▶ _Goal of the exercise_
Searching the material below, find each line that includes the word "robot", and copy it.

==*==

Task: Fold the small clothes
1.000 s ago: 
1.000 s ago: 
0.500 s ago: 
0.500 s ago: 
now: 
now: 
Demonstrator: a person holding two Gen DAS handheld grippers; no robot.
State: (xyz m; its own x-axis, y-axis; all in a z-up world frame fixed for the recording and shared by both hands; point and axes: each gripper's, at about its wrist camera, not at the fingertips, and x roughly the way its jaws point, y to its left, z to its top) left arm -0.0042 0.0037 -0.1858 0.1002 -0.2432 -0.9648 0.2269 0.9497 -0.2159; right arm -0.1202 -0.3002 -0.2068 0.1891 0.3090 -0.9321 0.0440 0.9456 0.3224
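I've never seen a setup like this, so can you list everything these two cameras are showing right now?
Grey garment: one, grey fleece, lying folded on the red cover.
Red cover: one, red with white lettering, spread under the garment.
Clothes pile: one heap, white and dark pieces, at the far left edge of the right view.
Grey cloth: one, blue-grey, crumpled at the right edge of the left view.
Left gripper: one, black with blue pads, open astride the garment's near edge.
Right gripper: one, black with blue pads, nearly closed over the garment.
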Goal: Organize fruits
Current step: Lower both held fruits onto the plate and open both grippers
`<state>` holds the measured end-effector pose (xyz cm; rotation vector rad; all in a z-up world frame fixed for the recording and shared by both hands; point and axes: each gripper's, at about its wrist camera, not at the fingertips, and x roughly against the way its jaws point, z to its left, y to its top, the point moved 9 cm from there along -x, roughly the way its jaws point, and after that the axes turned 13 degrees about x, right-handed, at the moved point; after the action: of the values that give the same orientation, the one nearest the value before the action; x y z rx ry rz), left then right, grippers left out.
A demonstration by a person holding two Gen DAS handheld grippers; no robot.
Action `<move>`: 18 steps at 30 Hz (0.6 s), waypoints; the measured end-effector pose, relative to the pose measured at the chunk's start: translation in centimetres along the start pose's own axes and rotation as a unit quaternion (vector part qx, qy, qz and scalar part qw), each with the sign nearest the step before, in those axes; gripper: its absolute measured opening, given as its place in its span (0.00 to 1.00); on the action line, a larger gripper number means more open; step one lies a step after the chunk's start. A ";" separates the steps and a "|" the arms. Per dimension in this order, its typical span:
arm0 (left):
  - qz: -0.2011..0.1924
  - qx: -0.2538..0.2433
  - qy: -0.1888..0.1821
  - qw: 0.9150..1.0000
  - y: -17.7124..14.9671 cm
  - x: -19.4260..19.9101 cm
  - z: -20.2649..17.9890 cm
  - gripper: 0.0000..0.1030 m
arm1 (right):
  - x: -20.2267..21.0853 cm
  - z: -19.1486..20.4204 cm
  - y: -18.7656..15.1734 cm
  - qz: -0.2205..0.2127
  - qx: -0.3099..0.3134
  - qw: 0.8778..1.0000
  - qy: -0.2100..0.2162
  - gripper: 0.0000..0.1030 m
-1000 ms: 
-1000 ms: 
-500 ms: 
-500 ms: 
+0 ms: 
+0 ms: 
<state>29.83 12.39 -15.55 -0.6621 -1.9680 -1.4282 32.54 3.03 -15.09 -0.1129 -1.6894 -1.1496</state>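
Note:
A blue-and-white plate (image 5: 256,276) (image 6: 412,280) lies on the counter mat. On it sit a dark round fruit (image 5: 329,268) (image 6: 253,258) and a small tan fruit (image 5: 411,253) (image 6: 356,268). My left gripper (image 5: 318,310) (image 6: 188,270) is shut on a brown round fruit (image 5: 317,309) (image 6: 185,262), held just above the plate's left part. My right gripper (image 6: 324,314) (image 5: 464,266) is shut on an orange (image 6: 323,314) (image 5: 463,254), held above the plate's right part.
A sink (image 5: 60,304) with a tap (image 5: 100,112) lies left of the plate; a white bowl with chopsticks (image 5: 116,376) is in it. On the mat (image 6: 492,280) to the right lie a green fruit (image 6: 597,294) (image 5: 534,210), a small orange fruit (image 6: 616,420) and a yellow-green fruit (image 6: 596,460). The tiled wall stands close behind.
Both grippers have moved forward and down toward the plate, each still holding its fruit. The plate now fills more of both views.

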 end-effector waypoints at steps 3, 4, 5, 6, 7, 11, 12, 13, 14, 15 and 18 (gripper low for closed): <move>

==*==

▶ _Solution for this problem_
Demonstrator: a person holding two Gen DAS handheld grippers; no robot.
A demonstration by a person holding two Gen DAS handheld grippers; no robot.

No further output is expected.